To any sales people a truly qualified lead is gold. It’s a simple request of Marketing. Yet that request is often the wellspring from which great animosity and frustration is born. Absent qualified marketing leads, Sales becomes a primordial hunter of two clues: Trigger events that indicate a sales opportunity is brewing, and a way to reach the right person. Jerry Maguire built his business using brute force; identifying a trigger event has been hit or miss. The amount of heavy lifting required to find enough of these clues to fill a salesperson’s pipeline is daunting.

Social media was supposed to take the friction out of selling. Buyers openly discussing purchase decisions with their social graph. Marketing enabling buyers with the right content at the right time. Sales joining the conversation and establishing trusted relationships. But, that is not the way social selling is turning out for most companies. Brands have already caught on that Facebook and Twitter aren’t selling channels. The definition of social selling is evolving and likely will end up being something quite different from what is being imagined today.

What social has actually done is enable Sales to work smarter. Smart drives sales productivity which is the engine of profitable companies. In all the hype around social, a few social selling applications are emerging that actually help sales team hunt smarter.

salesPRISM from Lattice Engines is a cloud application that leverages social technologies to mine clues for emerging sales leads. Based on big data technology, salesPRISM analyzes internal information, external news, and trigger event indicators. It then rates the attractiveness and ease of capture of a sales opportunity. By analyzing patterns embedded in the sequence of events leading up to past sales opportunities then comparing these patterns to current account market behavior, Lattice Engines can highlight how sales professionals should prioritize their time across different opportunities.

According to Shashi Upadhyay, CEO of Lattice Engines, “Our big data analytics engine infers what prospects and customers need based on patterns seen elsewhere.” By bringing together into a single view internal data from marketing automation systems, ERP, etc. and external data from social community sites, websites, news, etc. insightful patterns are identified such as a happy customer, a new office about to be opened, or a company struggling with a failed product. Depending on what you sell, these can be sales clues.

The secret sauce is Lattice Engine’s ability to infer intent. As businesses go about doing their business they leave behind signals that indicate impending trigger events. For example, a company that is planning to open a foreign office will file for an export license, engage in foreign exchange transactions, sign a short term lease, and increase international travel. All these signals are clues that a company is growing and expanding operations. If you sell office furniture, computer servers or accounting services you might want to know about these clues.

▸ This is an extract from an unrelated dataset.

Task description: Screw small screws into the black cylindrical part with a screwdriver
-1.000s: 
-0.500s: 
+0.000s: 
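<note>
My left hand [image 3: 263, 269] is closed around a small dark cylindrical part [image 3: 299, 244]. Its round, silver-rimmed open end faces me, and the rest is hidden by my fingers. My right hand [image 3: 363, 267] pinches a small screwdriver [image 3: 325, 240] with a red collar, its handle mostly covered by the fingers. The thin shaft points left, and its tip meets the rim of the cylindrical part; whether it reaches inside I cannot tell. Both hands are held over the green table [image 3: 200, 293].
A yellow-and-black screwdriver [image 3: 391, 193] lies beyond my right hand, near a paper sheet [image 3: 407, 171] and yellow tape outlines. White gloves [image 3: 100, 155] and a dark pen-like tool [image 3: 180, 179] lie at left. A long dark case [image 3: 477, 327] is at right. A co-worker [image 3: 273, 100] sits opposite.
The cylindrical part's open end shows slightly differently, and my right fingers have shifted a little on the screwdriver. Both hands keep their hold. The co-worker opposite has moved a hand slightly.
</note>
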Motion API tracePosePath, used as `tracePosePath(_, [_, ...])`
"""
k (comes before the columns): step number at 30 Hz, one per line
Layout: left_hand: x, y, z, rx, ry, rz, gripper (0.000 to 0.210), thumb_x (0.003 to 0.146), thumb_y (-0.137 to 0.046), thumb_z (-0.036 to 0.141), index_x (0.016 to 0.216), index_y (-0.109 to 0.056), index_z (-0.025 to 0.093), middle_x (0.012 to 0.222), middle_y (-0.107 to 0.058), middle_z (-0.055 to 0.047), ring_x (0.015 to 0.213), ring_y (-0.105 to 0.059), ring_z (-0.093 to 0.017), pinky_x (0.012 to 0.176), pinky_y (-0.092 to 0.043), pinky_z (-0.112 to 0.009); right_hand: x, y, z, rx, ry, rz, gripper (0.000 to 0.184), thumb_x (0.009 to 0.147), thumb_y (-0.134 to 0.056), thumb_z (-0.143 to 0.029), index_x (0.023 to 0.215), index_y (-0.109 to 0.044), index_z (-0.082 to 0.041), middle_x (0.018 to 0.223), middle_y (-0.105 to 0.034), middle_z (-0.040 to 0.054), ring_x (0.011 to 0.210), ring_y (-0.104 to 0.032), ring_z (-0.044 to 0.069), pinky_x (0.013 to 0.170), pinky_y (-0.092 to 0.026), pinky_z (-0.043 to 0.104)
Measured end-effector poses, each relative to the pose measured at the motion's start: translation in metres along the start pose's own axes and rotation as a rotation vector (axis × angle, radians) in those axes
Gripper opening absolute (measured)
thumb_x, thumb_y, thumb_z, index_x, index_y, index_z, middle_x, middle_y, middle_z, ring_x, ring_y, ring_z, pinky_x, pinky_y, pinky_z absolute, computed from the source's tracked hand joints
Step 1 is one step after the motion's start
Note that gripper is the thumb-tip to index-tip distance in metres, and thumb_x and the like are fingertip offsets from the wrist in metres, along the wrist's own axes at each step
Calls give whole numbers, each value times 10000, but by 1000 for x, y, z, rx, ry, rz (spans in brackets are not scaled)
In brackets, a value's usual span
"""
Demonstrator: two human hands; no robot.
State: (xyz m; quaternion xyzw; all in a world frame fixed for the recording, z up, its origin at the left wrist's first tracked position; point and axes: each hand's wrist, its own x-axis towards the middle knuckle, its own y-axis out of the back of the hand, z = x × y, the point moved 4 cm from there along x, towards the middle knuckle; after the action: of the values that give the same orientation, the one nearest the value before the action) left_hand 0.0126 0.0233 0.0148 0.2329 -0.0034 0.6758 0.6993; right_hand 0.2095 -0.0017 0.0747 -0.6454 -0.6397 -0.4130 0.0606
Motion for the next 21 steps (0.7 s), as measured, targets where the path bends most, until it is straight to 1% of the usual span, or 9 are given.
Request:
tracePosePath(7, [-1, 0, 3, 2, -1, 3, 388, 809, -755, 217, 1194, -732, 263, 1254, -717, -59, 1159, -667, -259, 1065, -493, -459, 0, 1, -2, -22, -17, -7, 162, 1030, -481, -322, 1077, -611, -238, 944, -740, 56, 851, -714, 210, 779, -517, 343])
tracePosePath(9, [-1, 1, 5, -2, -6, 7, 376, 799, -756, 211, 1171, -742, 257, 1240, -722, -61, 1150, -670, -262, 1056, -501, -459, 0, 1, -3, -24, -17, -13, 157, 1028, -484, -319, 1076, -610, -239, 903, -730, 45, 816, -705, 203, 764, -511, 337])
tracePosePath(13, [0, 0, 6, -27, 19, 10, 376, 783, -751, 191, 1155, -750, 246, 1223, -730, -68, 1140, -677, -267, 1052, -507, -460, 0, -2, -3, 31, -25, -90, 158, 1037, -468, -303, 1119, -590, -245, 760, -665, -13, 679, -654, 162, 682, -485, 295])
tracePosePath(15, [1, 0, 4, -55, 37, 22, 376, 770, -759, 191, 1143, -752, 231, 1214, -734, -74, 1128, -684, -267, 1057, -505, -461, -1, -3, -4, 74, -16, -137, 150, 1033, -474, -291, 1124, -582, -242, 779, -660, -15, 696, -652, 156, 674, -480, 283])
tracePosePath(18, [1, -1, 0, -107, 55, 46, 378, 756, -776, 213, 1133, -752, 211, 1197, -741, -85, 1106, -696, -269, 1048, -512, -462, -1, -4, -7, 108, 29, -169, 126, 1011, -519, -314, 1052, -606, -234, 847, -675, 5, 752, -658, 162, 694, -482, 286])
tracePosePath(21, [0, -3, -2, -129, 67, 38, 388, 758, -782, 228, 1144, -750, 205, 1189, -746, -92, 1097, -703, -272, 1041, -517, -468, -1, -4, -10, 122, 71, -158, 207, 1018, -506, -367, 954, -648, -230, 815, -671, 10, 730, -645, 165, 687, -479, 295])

Company clues are great but a smart sales person also wants to know the intent of buyers. By looking at the patterns of various buyers within the same organization, Sales can determine not only the inferred intent of the organization but also isolate which buyers Sales should engage with. On the flip side, if buyer behavior doesn’t match company patterns then the probability of a qualified sales opportunity is low. Lattice Engines derives buyer intent through pattern matching at the campaign level with their visiDB and playMAKER products. Using Lattice-Engines, a Fortune 50 computer hardware manufacturer recaptured $750 Million in new pipeline, reduced outbound call volume by 30 percent and increased marketing conversion rates by 45 percent within two quarters. Now, that’s smart selling.

Finding qualified sales leads is one thing; being able to engage with the right buyer is an all too frequent frustration. The ‘key’ buyer is often not in the CRM system. Buyers today are immune to voicemail messages, cold calls, direct mail and other forms of door opening tactics used by sales teams. Waving free box seat tickets to a Yankees game might help but the effort sales go through to get into an account is much like the Greek actor Sisyphus continually pushing his boulder uphill.

The plight of sales can reach a point of desperation. How many times have you seen a sales person send a broadcast email to the whole company to see if anyone knows Jane Doe at XYZ organization? Occasionally the plea for help is read but rarely responded to which is too bad because the sales person has a real opportunity and just needs to find a way into the buyer.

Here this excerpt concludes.